• _Task statement_: Retype the whole listing exactly.

• _Collected data_:
- - - - -

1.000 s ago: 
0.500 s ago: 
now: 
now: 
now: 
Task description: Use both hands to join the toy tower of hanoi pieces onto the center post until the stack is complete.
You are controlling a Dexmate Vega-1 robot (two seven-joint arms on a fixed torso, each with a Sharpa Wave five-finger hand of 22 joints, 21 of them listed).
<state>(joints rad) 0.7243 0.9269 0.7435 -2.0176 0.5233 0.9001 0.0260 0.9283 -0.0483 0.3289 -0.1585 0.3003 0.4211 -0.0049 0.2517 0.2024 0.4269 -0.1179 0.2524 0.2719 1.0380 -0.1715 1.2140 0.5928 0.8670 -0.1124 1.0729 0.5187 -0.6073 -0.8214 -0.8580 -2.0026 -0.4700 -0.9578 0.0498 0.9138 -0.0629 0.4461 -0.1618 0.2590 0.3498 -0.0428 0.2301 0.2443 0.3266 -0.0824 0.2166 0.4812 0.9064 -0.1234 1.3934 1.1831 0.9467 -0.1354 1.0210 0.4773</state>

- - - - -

• _Response area_:
1.000 s ago: 
0.500 s ago: 
now: 
now: 
now: 
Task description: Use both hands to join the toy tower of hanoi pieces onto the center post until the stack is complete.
You are controlling a Dexmate Vega-1 robot (two seven-joint arms on a fixed torso, each with a Sharpa Wave five-finger hand of 22 joints, 21 of them listed).
<state>(joints rad) 0.7243 0.9269 0.7435 -2.0176 0.5233 0.9001 0.0260 0.9283 -0.0483 0.3289 -0.1585 0.3003 0.4211 -0.0049 0.2517 0.2024 0.4269 -0.1179 0.2524 0.2719 1.0380 -0.1715 1.2140 0.5928 0.8670 -0.1124 1.0729 0.5187 -0.6073 -0.8214 -0.8580 -2.0026 -0.4700 -0.9578 0.0498 0.9138 -0.0629 0.4461 -0.1618 0.2590 0.3498 -0.0428 0.2301 0.2443 0.3266 -0.0824 0.2166 0.4812 0.9064 -0.1234 1.3934 1.1831 0.9467 -0.1354 1.0210 0.4773</state>

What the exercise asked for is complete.